Menyapa Terlalu Rendah, atau Terlalu Manusia?
Istri saya pernah cerita ke ibunya, dengan nada setengah heran, setengah mengeluh. Katanya, si aa—saya—kalau makan di restoran, bukannya fokus ke meja sendiri, malah sering ngobrol. Bukan ngobrol dengan tamu lain, tapi dengan tukang parkir, pelayan yang kebetulan tidak sibuk, tukang taman, satpam. Dengan semua lapisan yang menurutnya perlu dijaga jaraknya.
Bukan soal wibawa, katanya. Tapi soal kebiasaan. Ia tidak terbiasa melihat suaminya “serendah itu” dalam bersikap di ruang publik.
Saya mendengarnya tanpa defensif. Karena bagi saya, penjelasannya juga sederhana:
saya hanya menganggap mereka manusia.
Tidak lebih. Tidak kurang.
Saya tidak sedang membangun citra ramah, apalagi sok merakyat. Saya juga tidak merasa sedang berbuat baik. Saya menyapa karena itu refleks. Duduk bersebelahan dengan pelayan yang sedang istirahat sejenak, ya ngobrol ringan. Ketemu tukang parkir, ya tanya kabar. Tidak ada maksud melampaui batas. Tidak ada niat melanggar hierarki sosial. Saya bahkan sering lupa bahwa dalam banyak kepala, hierarki itu masih penting.
Efeknya kadang muncul tanpa diminta.
Seorang tukang parkir restoran, misalnya, menolak uang parkir lima ribu rupiah yang saya sodorkan. Bukan dengan gesture merendahkan, tapi sambil tersenyum dan bilang, “nggak usah, pak.” Ia lebih senang ngobrol sebentar. Akhirnya saya sodorkan air mineral saja. Ia menerimanya dengan wajah ringan, bukan wajah berutang.
Di situ saya sadar: yang terjadi bukan transaksi. Tapi perjumpaan.
Bagi sebagian orang, menjaga jarak adalah cara mempertahankan wibawa.
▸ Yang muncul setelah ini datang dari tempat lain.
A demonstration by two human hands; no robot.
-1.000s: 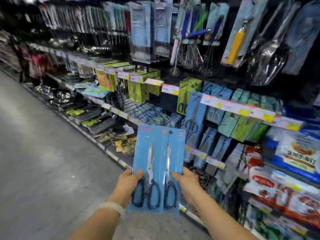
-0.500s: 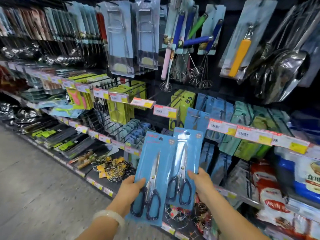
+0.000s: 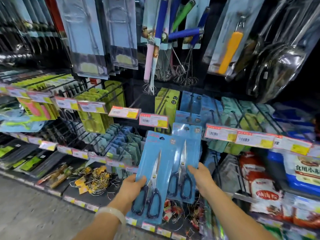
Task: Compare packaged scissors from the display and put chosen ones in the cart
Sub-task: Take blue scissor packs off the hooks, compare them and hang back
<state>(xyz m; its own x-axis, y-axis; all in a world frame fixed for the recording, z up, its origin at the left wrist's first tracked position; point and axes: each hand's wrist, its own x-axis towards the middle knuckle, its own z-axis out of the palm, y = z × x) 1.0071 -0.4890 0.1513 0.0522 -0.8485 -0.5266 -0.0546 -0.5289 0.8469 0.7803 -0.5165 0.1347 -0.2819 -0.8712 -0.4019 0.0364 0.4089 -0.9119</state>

Ada kekhawatiran: kalau terlalu akrab, nanti diremehkan. Kalau terlalu membumi, nanti kehilangan posisi. Kekhawatiran itu tidak salah. Ia lahir dari pengalaman, dari sistem, dari cara dunia bekerja.
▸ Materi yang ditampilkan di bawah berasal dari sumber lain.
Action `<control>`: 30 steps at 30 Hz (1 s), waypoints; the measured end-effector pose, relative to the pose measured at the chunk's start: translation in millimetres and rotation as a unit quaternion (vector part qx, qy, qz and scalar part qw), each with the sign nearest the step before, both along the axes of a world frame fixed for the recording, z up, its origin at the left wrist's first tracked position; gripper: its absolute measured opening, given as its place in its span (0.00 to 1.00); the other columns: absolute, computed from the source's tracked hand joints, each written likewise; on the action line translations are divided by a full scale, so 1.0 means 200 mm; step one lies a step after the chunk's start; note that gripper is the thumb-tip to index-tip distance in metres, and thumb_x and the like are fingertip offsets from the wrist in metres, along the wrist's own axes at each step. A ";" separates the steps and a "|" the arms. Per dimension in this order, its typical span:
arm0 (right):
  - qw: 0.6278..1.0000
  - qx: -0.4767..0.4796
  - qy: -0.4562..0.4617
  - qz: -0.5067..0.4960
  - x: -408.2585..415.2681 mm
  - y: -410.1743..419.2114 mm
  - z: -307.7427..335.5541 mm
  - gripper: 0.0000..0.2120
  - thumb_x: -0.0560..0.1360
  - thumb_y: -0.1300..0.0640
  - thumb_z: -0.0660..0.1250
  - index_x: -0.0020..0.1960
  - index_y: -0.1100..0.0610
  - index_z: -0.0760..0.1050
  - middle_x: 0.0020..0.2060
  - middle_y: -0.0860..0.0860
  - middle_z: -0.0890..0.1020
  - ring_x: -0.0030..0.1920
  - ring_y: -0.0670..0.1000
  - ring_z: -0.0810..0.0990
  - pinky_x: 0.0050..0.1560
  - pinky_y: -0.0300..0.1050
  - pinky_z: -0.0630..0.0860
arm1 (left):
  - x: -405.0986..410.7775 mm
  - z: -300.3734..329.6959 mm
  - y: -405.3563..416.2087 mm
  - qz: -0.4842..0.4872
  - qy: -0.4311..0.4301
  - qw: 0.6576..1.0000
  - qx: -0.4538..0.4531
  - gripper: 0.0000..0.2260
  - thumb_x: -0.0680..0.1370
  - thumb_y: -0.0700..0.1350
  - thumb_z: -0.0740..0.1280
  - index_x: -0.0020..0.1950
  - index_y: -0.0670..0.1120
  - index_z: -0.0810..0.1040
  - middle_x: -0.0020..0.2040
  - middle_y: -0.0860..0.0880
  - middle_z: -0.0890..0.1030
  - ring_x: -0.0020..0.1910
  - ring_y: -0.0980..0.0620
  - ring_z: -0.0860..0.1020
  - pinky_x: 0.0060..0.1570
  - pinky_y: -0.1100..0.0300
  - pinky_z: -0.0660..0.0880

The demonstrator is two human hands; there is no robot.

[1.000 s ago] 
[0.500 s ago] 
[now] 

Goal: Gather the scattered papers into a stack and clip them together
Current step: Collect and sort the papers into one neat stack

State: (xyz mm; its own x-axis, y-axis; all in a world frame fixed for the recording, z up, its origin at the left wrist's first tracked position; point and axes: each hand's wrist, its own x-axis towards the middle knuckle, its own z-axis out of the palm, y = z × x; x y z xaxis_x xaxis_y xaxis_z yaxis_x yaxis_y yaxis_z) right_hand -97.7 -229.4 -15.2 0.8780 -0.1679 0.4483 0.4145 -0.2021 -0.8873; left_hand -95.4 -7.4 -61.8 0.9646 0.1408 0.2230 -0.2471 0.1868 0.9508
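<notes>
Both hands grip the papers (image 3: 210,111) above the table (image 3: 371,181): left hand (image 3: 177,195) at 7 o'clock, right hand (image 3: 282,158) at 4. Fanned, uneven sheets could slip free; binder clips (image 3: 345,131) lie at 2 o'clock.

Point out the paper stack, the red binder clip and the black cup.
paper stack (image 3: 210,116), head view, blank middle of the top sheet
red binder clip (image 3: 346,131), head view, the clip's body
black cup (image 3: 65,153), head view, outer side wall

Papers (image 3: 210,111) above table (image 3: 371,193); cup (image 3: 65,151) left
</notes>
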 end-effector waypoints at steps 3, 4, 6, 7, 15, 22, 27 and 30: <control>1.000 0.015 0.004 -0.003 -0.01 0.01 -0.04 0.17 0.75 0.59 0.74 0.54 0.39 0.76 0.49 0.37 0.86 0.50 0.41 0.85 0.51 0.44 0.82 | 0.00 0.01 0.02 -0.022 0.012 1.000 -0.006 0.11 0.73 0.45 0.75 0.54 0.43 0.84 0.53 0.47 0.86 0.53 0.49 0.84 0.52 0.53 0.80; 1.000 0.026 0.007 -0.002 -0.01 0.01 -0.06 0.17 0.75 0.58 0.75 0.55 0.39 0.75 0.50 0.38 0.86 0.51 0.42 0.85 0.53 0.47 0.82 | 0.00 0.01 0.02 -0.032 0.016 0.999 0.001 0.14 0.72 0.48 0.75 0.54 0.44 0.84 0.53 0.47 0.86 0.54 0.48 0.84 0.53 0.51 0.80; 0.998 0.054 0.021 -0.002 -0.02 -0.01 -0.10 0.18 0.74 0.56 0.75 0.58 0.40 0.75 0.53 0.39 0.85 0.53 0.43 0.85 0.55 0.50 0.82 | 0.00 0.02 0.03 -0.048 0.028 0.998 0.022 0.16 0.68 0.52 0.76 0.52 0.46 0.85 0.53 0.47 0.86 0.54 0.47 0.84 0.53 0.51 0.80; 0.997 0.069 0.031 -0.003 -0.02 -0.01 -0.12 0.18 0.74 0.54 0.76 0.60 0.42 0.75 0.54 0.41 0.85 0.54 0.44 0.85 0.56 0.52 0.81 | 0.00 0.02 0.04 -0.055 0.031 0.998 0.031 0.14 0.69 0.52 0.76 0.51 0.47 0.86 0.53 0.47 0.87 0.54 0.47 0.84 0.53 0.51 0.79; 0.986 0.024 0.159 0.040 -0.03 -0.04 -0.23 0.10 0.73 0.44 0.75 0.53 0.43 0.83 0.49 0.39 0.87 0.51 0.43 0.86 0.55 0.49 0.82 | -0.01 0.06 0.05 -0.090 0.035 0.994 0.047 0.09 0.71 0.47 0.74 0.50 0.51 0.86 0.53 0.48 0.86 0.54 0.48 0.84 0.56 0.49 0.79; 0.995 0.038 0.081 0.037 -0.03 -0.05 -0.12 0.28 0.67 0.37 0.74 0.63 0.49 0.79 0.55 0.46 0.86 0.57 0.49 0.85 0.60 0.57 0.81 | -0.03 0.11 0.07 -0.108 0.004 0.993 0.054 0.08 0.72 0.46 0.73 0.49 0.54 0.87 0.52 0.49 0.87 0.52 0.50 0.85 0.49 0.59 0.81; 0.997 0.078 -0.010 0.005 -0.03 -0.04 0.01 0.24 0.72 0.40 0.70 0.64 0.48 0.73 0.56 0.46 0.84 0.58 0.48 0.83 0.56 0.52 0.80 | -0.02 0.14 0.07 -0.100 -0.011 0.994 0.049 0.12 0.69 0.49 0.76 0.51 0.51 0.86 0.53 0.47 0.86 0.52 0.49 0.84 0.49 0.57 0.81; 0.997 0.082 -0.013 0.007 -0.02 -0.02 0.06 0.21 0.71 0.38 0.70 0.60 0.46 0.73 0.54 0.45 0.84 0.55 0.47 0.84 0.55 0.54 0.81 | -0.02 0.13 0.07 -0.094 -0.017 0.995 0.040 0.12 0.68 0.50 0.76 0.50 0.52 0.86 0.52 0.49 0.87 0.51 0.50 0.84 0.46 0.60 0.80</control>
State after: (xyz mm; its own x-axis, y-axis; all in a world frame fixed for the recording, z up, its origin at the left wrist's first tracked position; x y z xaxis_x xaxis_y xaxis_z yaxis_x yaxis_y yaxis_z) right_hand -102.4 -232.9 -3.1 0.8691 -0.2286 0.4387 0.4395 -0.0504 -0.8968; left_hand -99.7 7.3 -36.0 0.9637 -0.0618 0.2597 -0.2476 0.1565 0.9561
Tapi saya dibentuk dari lapisan bawah. Dari ruang-ruang di mana jarak justru membuat hidup terasa dingin. Dari situ saya belajar: yang sering hilang bukan hormat, tapi pengakuan. Dan pengakuan paling dasar adalah menyapa tanpa motif.
Kritik yang bisa saya berikan ke diri sendiri pun ada. Bisa jadi, bagi sebagian orang, sikap saya terlihat tidak tahu tempat. Tidak semua ruang aman untuk obrolan ringan. Tidak semua relasi perlu didekatkan. Ada batas yang tetap harus dijaga.
Namun saya juga belajar satu hal yang tidak bisa saya sangkal:
jarak sosial sering kali bukan soal aturan, tapi kebiasaan yang diwariskan tanpa pernah diuji ulang.
Kesimpulan saya sederhana dan personal.
Saya tidak ingin hidup di dunia di mana saya harus terus mengingat siapa pantas disapa dan siapa cukup dilihat dari jauh. Selama masih bisa menyebut seseorang sebagai manusia, rasanya tidak berlebihan untuk bertukar senyum, basa-basi ringan, atau sekadar mengakui keberadaannya.
Kalau itu dianggap terlalu rendah, mungkin standar “tinggi”-nya memang berbeda.
Tapi bagi saya, bersikap manusiawi bukan soal turun derajat—
melainkan menolak lupa dari mana saya berdiri.